За колонной вновь послышалось шуршание. Чья-то тень промелькнула и исчезла за мраморным крылатым конем, но и это не помешало беседе друзей, напротив – она стала еще оживленней…

Оживилась беседа и возле лимонного дерева.

– …Из всего ценного, что ты предложил, дорогой Шадиман, мне дорог меч полководца, ибо им я защищаю Картли. Но, думаешь, шах Аббас согласится? Не опасно ли тебе так открыто проявлять ко мне благосклонность? Не стремится ли по-прежнему «лев Ирана» получить голову «барса» на пике?

– Думал и об этом… Но от желания до достижения много аршин… Как только Симон воцарится, Иса-хан, собрав дань и наказав непокорных, уйдет, волю шаха Аббаса буду выполнять я. Обложу как следует город и деревни – что поделаешь – и пошлю большую дань, чем назначил шах. А об остальном не беспокойся. На время у Вардана с близкими азнаурами будешь.

– Выходит, мой Шадиман, персы будут народ мой грабить, а я, как ящерица, притаюсь в расщелине гор?

– Увы, что иначе сможешь предпринять, дорогой Георгий? И ящерицей иногда полезно прикинуться. Сила на стороне красноголовых: два года воюем – мы истощаемся, а они тучнеют.

– Ты не прав, красноголовые тоже истощаются, иначе в Гандже не дожидались бы весны. Два года гоним их, и пусть еще два года разбойничают, не взять им Картли.

Шадиман загадочно усмехнулся и придал голосу большую задушевность.

– Откровенно, Георгий, скажи: на что тебе Теймураз?

– Теймураз мне не нужен, но и Симон не греет сердце.

– А ты полагаешь, я всю жизнь о подобном царе для Картли мечтал? Сейчас в Одноусом спасение, и ты должен помочь: сними с крайних рубежей войска, пусть свободно войдут Иса-хан и Хосро-мирза. На царство Симона, ставленника шаха, покушаться не будут. Подумай, какая удача, Картли спасется!

– А Кахети? Разве там не грузины живут?

– В Кахети будет царствовать Хосро-мирза.

– Будет, раз шах соизволил отпустить Хосро, но Теймураза не так легко изгнать, – уйдет на год, напишет новые шаири и снова вернется… И потом, сколько трудов положено – и опять два царства?!

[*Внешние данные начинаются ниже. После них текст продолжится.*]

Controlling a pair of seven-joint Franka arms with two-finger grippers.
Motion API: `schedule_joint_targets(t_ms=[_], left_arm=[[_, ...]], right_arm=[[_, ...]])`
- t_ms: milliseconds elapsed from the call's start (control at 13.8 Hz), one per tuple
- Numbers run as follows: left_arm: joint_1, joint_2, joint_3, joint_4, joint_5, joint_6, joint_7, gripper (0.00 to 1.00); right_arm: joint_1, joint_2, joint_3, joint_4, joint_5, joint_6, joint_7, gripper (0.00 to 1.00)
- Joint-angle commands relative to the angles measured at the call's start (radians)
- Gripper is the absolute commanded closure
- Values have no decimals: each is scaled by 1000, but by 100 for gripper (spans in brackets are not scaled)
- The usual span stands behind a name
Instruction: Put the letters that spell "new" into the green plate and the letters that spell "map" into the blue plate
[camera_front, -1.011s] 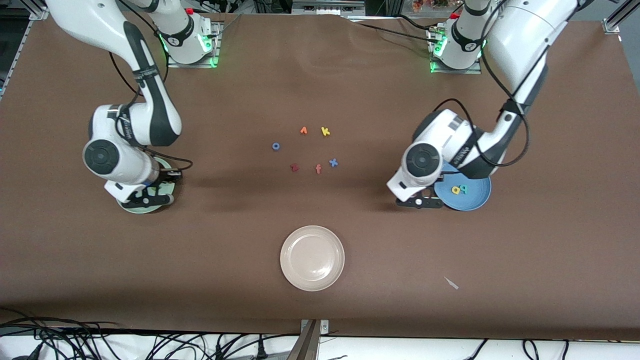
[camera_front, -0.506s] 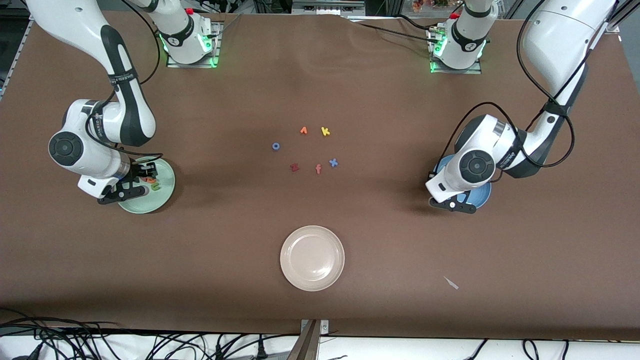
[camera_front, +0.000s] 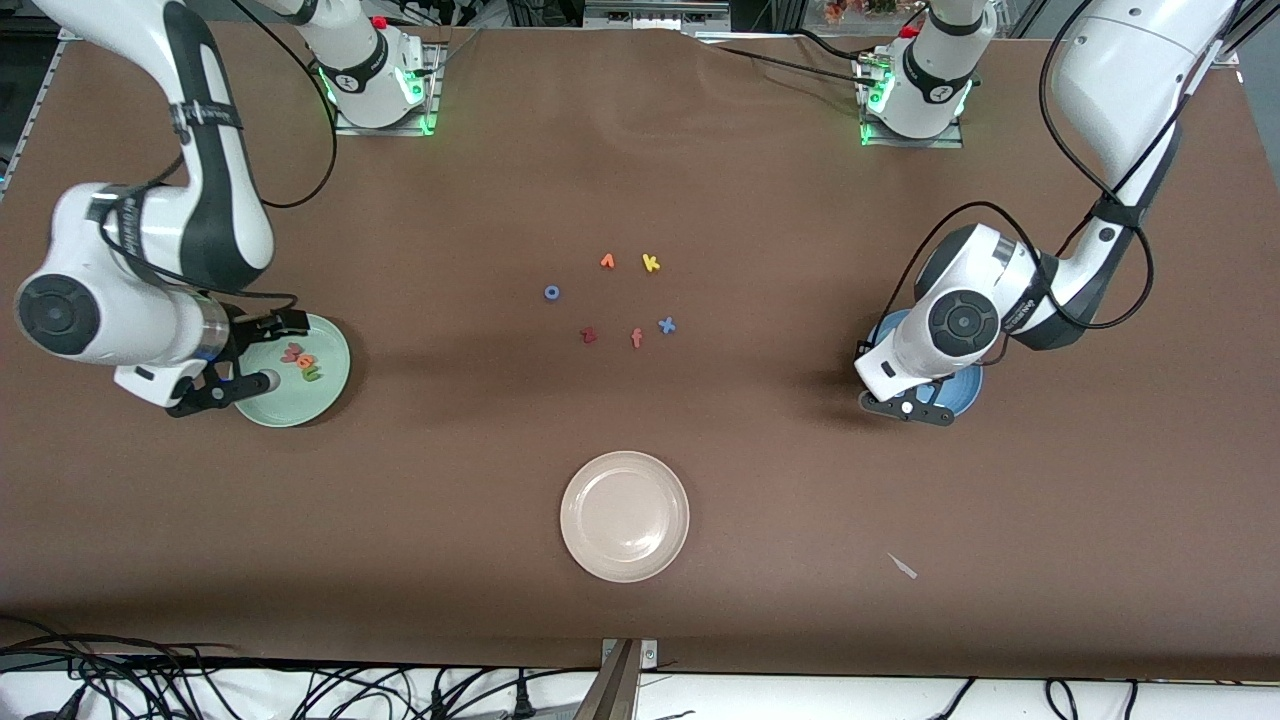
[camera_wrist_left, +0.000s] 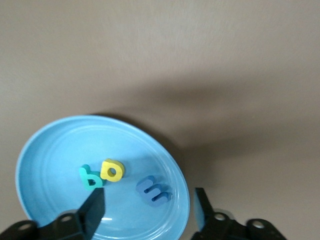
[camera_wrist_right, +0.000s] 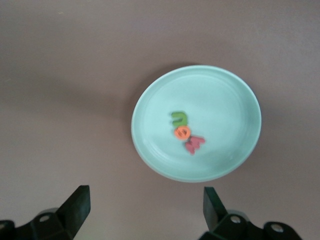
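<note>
The green plate (camera_front: 290, 405) (camera_wrist_right: 225, 100) holds an olive-green n (camera_wrist_right: 178, 118), an orange e (camera_wrist_right: 182, 132) and a red w (camera_wrist_right: 194, 144), bunched together (camera_front: 302, 362). My right gripper (camera_front: 222, 392) (camera_wrist_right: 145, 202) hangs open and empty over bare table beside that plate. The blue plate (camera_wrist_left: 60, 145) carries a teal p (camera_wrist_left: 90, 177), a yellow a (camera_wrist_left: 112, 170) and a blue m (camera_wrist_left: 153, 190). My left gripper (camera_front: 908, 408) (camera_wrist_left: 147, 207) is open just above the plate's edge, close to the m. In the front view the left arm hides most of the blue plate (camera_front: 965, 385).
A beige-white plate (camera_front: 625, 515) lies nearer the front camera, mid-table. Several loose letters sit in the table's middle: orange one (camera_front: 607, 261), yellow k (camera_front: 651, 263), blue o (camera_front: 551, 293), dark red z (camera_front: 588, 335), salmon f (camera_front: 637, 338), blue x (camera_front: 666, 324). A small scrap (camera_front: 903, 566) lies near the front.
Both grippers have opened. The right gripper pulled off the green plate toward its end of the table, uncovering the three letters. The left gripper shifted over the blue plate, where the m now lies.
</note>
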Motion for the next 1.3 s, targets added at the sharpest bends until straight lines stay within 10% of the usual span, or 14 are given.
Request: schedule_joint_targets(t_ms=[0, 650, 795, 1011, 1228], left_arm=[[15, -44, -73, 131, -8, -173, 12, 0], [61, -156, -114, 565, -174, -638, 14, 0], [30, -258, -21, 555, -238, -623, 17, 0], [-221, -347, 348, 497, -391, -612, 26, 0], [-307, -532, 506, 214, -482, -443, 176, 0]], right_arm=[[4, 4, 2, 142, 17, -180, -18, 0], [138, 2, 2, 291, 0, -417, 205, 0], [167, -27, 1, 282, -35, -391, 204, 0], [88, -71, 115, 274, -69, -333, 201, 0], [-83, -209, 272, 141, -75, -235, 199, 0]])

– Вот ты предлагал три царства соединить, но, как видишь, нельзя соединить несоединимое. Как собаки, грызлись кахетинцы с картлийцами, что полезного в этом?

– Грызлись, ибо ловчие науськивали. Разумный царь сумеет соединить несоединимое.

– А кого ты считаешь разумным? – торопливо спросил Шадиман.

– Тебя.

– Значит, согласен на Симона?

– На Симона да, на Иса-хана нет, и Хосро здесь лишний. Если, правда, ты с персами договорился, мое такое последнее слово: пусть поворачивают спины и уходят в Иран. Симона мы сами водворим в Метехи, сами изгоним Теймураза и снова сольем оба царства под одним скипетром. Кто будет сильнее нас?